Report how many lines in the records below hold "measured", with no other output.

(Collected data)
========

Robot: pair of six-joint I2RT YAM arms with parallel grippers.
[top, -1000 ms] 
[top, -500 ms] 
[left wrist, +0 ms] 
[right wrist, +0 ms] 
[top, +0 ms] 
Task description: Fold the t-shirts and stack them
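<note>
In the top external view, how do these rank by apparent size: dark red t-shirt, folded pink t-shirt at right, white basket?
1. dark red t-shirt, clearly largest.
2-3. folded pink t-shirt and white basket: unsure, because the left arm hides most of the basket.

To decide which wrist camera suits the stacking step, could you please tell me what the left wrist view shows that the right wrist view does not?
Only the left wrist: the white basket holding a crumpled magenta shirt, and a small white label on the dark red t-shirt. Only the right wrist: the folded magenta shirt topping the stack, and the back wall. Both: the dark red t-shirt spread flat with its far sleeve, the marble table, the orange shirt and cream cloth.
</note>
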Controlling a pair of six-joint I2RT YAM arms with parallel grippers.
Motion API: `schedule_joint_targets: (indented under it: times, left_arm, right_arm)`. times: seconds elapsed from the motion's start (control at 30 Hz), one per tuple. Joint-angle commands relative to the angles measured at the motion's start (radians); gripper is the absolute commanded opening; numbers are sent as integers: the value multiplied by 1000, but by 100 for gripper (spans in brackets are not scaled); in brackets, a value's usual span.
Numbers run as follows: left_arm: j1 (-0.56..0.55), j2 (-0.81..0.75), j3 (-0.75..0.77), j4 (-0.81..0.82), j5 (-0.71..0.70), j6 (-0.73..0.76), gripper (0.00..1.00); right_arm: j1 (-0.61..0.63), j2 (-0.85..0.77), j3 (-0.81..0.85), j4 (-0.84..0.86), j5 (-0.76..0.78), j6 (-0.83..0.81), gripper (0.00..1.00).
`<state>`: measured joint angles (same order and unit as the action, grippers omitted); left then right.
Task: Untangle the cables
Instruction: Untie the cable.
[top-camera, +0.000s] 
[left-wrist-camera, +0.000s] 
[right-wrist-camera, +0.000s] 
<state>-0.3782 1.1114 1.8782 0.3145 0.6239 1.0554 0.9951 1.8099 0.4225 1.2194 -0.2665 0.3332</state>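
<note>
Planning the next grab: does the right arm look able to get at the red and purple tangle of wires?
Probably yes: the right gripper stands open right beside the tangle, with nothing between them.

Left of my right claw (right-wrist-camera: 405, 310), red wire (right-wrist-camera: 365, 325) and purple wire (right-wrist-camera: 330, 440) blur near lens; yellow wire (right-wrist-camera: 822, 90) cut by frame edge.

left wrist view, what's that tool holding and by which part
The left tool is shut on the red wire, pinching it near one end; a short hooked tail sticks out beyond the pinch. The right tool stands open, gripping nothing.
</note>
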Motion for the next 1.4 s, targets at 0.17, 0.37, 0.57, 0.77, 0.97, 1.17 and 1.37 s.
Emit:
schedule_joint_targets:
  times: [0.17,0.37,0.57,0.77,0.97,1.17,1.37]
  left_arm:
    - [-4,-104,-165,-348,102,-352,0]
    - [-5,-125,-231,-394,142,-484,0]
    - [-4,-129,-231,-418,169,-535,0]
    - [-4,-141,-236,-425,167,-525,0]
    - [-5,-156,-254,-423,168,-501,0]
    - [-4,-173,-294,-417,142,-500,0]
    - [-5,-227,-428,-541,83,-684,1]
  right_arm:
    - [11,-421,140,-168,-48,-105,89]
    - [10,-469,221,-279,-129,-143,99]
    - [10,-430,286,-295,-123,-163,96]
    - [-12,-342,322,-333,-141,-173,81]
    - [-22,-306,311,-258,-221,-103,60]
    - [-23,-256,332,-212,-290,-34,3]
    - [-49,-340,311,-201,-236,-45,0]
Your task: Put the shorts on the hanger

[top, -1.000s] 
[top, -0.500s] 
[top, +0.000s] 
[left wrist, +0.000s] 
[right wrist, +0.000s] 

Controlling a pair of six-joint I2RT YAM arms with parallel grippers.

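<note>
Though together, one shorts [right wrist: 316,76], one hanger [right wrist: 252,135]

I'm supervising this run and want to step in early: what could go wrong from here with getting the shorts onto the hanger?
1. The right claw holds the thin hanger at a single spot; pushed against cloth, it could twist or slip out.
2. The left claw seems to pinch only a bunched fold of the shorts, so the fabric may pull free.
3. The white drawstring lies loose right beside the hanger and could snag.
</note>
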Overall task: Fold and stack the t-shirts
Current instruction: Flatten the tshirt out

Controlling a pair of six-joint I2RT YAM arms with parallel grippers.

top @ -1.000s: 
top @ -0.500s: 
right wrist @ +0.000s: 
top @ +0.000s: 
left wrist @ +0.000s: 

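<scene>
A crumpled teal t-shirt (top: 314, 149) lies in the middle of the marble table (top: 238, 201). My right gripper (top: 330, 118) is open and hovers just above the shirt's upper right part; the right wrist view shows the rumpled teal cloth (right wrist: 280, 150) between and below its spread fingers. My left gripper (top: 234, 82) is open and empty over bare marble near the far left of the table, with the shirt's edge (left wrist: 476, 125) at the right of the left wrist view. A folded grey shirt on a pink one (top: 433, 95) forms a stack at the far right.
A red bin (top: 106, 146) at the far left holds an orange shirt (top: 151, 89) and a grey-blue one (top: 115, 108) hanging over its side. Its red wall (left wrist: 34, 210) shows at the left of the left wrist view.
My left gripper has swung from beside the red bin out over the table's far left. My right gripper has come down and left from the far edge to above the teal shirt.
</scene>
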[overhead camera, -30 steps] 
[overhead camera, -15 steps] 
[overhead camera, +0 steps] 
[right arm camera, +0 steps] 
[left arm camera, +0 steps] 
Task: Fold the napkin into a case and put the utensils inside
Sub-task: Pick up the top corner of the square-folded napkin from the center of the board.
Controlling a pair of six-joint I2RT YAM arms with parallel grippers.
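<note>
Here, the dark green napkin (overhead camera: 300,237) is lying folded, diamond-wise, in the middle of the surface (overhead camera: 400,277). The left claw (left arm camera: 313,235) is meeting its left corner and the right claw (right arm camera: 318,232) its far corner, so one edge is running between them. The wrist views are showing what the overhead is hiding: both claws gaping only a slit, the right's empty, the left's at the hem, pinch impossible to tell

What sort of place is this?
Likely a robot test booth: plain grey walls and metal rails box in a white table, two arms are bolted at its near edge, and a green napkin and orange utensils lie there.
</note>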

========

▸ **Solution**:
2